* **DIRECTIONS**
Beginning at the first line of the data, print each line exactly, stopping after the line that contains "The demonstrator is".

===== INFORMATION SHOWN =====

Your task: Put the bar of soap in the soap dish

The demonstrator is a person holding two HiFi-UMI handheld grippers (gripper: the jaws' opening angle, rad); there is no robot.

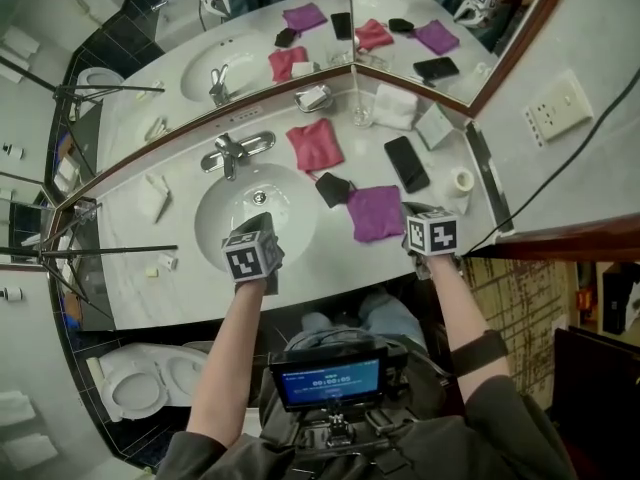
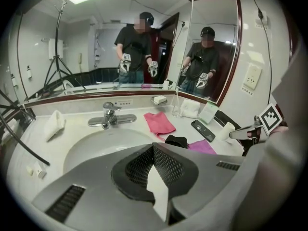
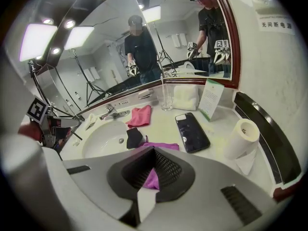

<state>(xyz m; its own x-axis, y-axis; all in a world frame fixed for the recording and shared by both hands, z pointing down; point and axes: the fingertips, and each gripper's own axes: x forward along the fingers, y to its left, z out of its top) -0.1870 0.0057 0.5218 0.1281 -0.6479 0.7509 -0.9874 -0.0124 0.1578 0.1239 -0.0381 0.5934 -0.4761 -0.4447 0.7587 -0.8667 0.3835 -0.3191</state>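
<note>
A metal soap dish (image 1: pixel 314 97) stands at the back of the counter by the mirror, with a white bar in it; the left gripper view shows the soap dish (image 2: pixel 159 99) beyond the pink cloth. My left gripper (image 1: pixel 262 222) hovers over the near rim of the sink basin (image 1: pixel 215 218), shut and empty. In its own view the left gripper (image 2: pixel 154 150) points across the basin toward the faucet. My right gripper (image 1: pixel 416 210) is at the counter's front right, by the purple cloth (image 1: pixel 375 212), shut and empty. In its own view the right gripper (image 3: pixel 155 154) sits over that purple cloth (image 3: pixel 152 178).
A faucet (image 1: pixel 232 152), pink cloth (image 1: pixel 315 144), black cloth (image 1: pixel 333 188), phone (image 1: pixel 406 163), toilet roll (image 1: pixel 460 180), glass (image 1: pixel 362 115), folded white towel (image 1: pixel 394 105) and card (image 1: pixel 435 126) occupy the counter. A white washcloth (image 1: pixel 153 198) and small white items (image 1: pixel 165 262) lie left. Tripod legs cross there.
</note>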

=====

* **WRITTEN ANSWER**
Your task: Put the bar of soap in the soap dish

The demonstrator is a person holding two HiFi-UMI handheld grippers (gripper: the jaws' opening angle, rad); there is no robot.

The exercise is now done.